4 DEC 2015. Genetici van het Leuvense Centrum Menselijke Erfelijkheid hebben twee genen geidentificeerd die verantwoordelijk zijn voor een zeer zeldzame aandoening die officieus het `Michelin tire baby syndrome' wordt genoemd.

Het syndroom `circumferential skin creases Kunze type' is een aangeboren aandoening waarvan er wereldwijd slechts een tiental gevallen beschreven zijn. "Kinderen met dit syndroom hebben als meest opvallende kenmerk insnoeringen in de huid, vooral in de armen en benen. Daardoor worden ze - nogal oneerbiedig - met Michelinmannetjes vergeleken. Die huidplooien vervagen op latere leeftijd, maar de kinderen hebben ook een verstandelijke beperking, een kleiner gestalte en specifieke gelaatsafwijkingen, zoals een gespleten verhemelte", legt klinisch geneticus Hilde Van Esch uit.

Doordat het syndroom zo zeldzaam is, heeft het lang geduurd vooraleer wetenschappers het onderliggend genetisch defect op het spoor kwamen. "Na lang zoeken hebben we over heel de wereld acht patienten gevonden. Aan de hand van hun DNA-stalen konden we twee genen identificeren - MAPRE2 en TUBB. Beide genen bevatten de productiecode voor eiwitten die te maken hebben met microtubuli: buisvormige eiwitstructuren die deel uitmaken van het skelet van een cel. Dat skelet speelt een belangrijke rol bij de voortbeweging van cellen, vooral tijdens de embryonale ontwikkeling. Door de mutaties van MAPRE2 of TUBB loopt het daar mis bij het Kunze-syndroom."

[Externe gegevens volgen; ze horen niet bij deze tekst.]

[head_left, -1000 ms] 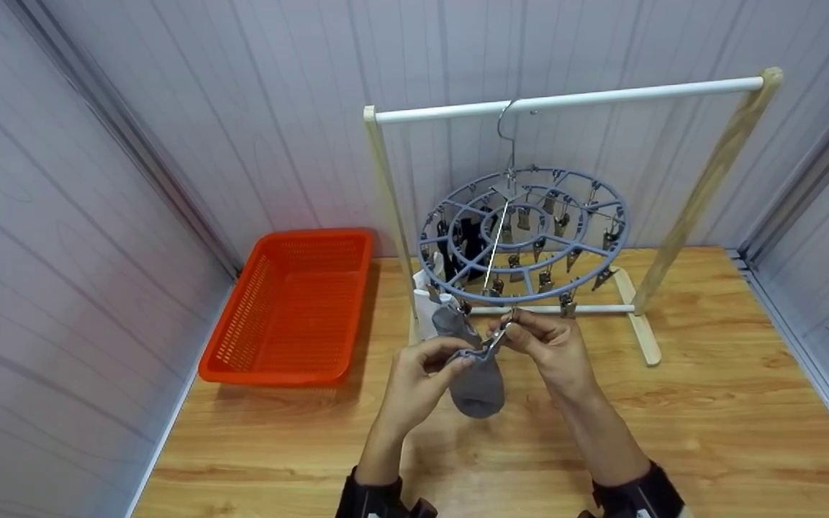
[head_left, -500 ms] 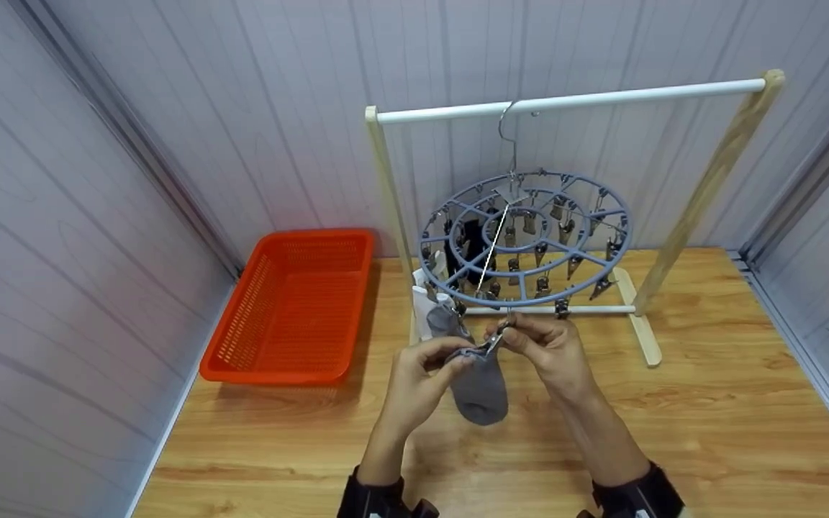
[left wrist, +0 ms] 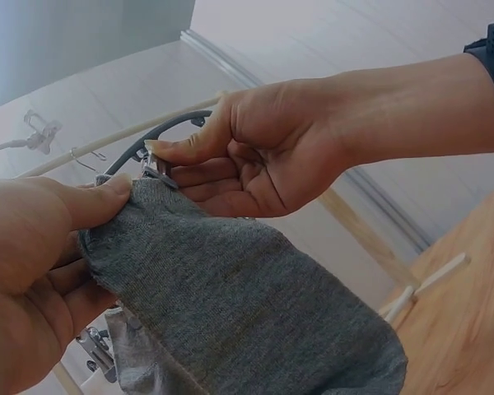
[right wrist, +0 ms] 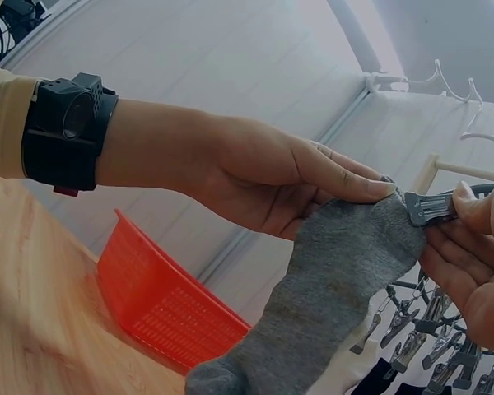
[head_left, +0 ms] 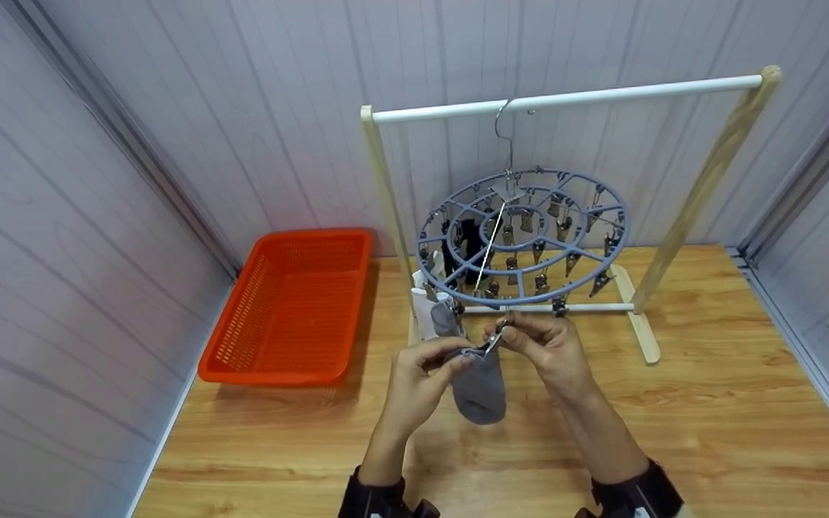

Bijkomende experimenten bij proefdieren bevestigen het belang van de twee genen tijdens de ontwikkeling: "Muizen zonder het TUBB-gen zijn niet levensvatbaar. Als we bij zebravissen het MAPRE2-gen uitschakelen, ontwikkelen de kieuwbogen zich niet. Ook mensen hebben op een bepaald moment tijdens de embryonale ontwikkeling kieuwbogen en die vormen de structuur van het gelaat. Vermoedelijk geraken bij dit syndroom de juiste cellen niet bij de kieuwbogen, vandaar de gelaatsafwijkingen bij de patienten. Verder onderzoek is nu lopend om het ontstaan van de huidringen en de verstandelijke beperking te verklaren."